Pois não há outro Deus senão eu; Deus justo e Salvador não há além de
mim".
A Igreja Católica até hoje não se libertou deste viés
totalitário de Paulo. Como Stalin, o papa se pretende dono de uma
verdade universal, à qual devem submeter-se todos os povos da terra.

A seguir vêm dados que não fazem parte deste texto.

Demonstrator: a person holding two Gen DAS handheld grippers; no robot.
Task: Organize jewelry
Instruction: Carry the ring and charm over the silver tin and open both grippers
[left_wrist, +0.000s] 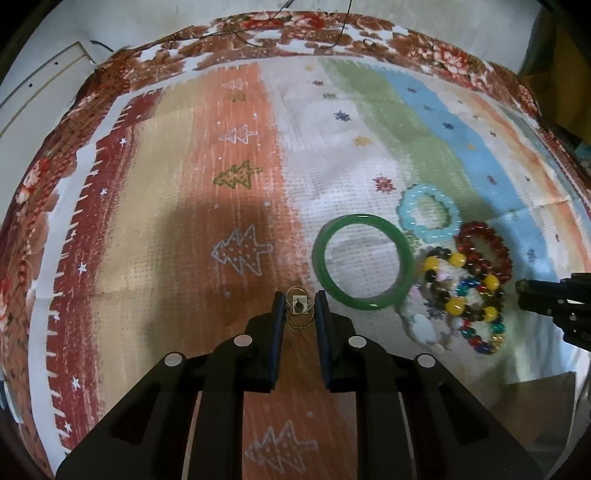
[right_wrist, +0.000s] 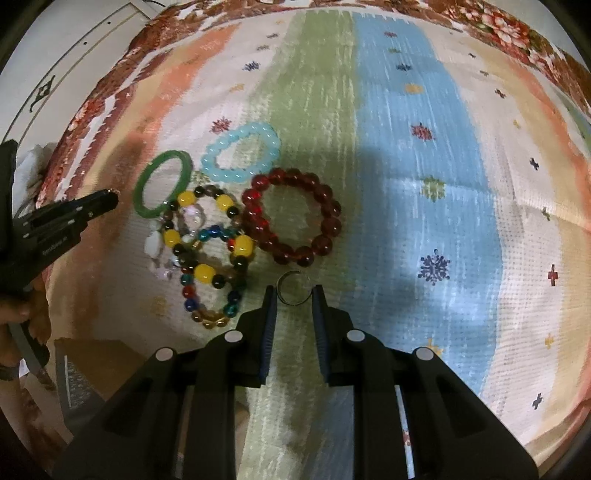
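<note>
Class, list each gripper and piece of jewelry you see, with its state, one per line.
left gripper: closed around small gold hoops on a tag
right gripper: jaws around a metal ring, grip unclear
green bangle: flat on cloth, free
light blue bracelet: flat, free
red bracelet: flat, free
yellow-and-dark bracelet: overlapping others in the pile

No text can be read; faint white lettering on the left hand-held gripper (right_wrist: 110, 197) is too blurred.
</note>
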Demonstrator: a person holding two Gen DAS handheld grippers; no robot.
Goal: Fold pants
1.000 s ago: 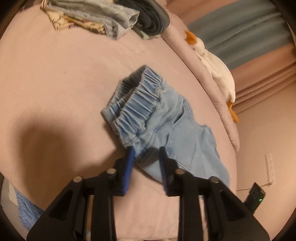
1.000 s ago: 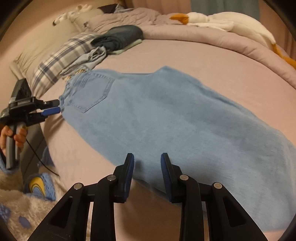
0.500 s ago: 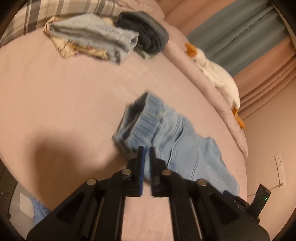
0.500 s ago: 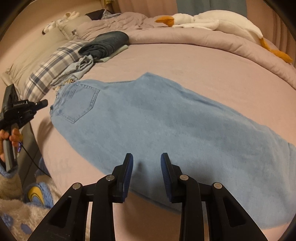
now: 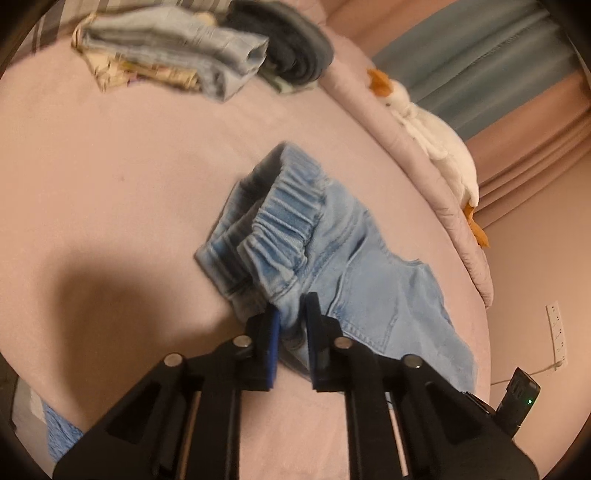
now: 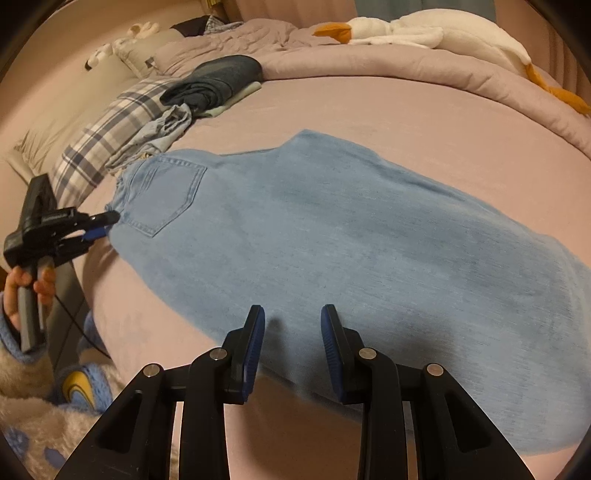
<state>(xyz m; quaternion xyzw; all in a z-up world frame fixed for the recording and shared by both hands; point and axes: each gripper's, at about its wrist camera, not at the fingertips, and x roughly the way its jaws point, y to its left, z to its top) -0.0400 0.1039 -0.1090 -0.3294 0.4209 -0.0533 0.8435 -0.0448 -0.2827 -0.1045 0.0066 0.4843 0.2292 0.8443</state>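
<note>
Left wrist: left tool [image 5: 291,325] now clamped (previously open) on pants [image 5: 332,266].

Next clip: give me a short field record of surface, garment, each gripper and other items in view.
surface: pink bed
garment: light blue jeans, spread flat
left gripper: shut on the jeans' waistband corner
right gripper: open, over the jeans' near edge, not gripping
other items: folded clothes, plaid pillow, goose plush toy
</note>
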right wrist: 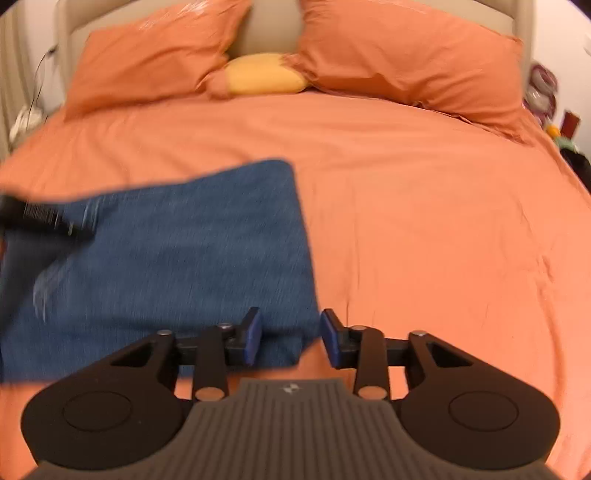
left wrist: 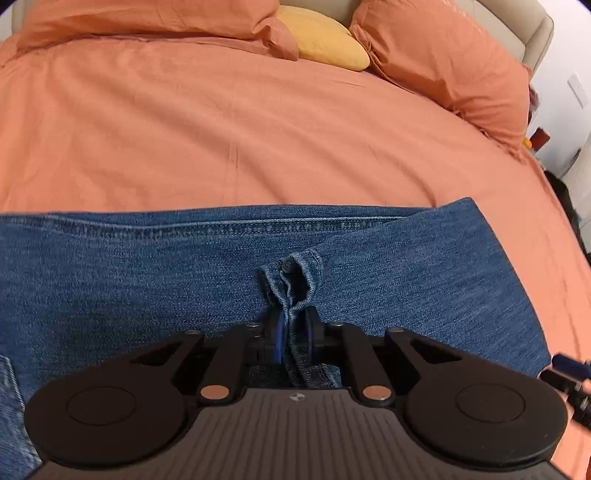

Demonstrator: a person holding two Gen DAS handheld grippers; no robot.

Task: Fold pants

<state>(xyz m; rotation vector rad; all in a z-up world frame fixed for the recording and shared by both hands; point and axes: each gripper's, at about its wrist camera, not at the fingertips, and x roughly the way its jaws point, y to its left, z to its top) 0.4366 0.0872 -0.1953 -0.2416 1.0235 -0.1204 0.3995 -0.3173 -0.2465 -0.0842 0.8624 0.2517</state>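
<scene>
- Jeans (left wrist: 147, 280) lie flat on the orange bedspread (left wrist: 221, 140), near edge of the bed, spread across my left wrist view; stitched seam runs along their far edge.
- Left gripper (left wrist: 294, 332): jaws pinched together on a bunched fold of denim, hem loop sticking up just past the pads. Clamped, fabric clearly between them.
- Right gripper (right wrist: 291, 338): jaws apart, nothing pressed. It sits over the jeans' right-hand edge; left blue pad (right wrist: 253, 334) over denim, right one over bare bedspread.
- Right wrist view is motion-blurred, so I can't tell whether the pads touch cloth.
- Far end of the bed: two orange pillows (right wrist: 155, 55) with a yellow cushion (right wrist: 264, 75) between them, against a beige headboard (right wrist: 273, 33).
</scene>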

Após batizar 21 crianças no último domingo, Bento XVI afirmou que os
católicos deveriam dar nomes cristãos a seus filhos em vez de opções "da
moda", muitas de origem anglo-saxônica. De acordo com o jornal italiano
"Corriere della Sera", o papa disse que tal prática beneficiaria o
"renascimento" religioso das crianças.
Que os católicos dêem
nomes cristãos a seus filhos até que se entende. O problema vem logo
adiante. "Cada batizado recebe o caráter de filho a partir do nome
cristão, signo inconfundível que o Espírito Santo faz nascer de novo o
homem a partir do útero da igreja. Sua Santidade encorajou "todos os
fiéis a redescobrirem a beleza de serem batizados" e defendeu o batismo
como algo "secreto" porém "poderosíssimo" e "sobrenatural", colocando a
criança "em comunicação com Deus".
Nos idos do comunismo, os
cristãos se escandalizavam que crianças fossem educadas segundo uma
doutrina materialista e atéia. Mutatis mutandis, os católicos fazem a
mesma coisa. Enfiam goela abaixo em crianças e adolescentes uma fé
absurda, que implica a crença em uma mãe virgem, a idéia de três pessoas
em uma só, a vida eterna e engodos outros. Quando Paulo falou no
Areópago da ressurreição dos mortos, os atenienses disseram mais ou
menos o seguinte: “então volta e depois te ouviremos de novo”.
Nada
mais tirânico que consagrar uma criança a uma fé que ela não tem
condições de entender. As estatísticas da Santa Madre se alimentam deste
embuste. Todo batizado é católico, logo a Igreja tem dois bilhões de
crentes. Ora, isto é uma farsa contábil. Há milhões e milhões de
batizados que nada têm a ver com cristianismo ou catolicismo. Os lusos,
muito lógicos, andaram criando um certificado de desbatismo. Pessoas que
não praticavam a fé que lhes fora imposta escreviam as paróquias para
serem desbatizados.
A beleza de serem batizados, da qual fala
Sua Santidade, no fundo é um instrumento totalitário que constitui um
flagrante atentado aos direitos humanos. Que história é essa de impor a
uma criança uma crença que
1º - ela não tem condições de entender
2º - constituirá uma camisa-de-força para toda a vida, caso dela não se desembarace e,
3º - se fundamenta no absurdo.
Ao louvar as excelências do batismo, Bento XVI se revela herdeiro legítimo do protostalinismo professado por Paulo no Areópago.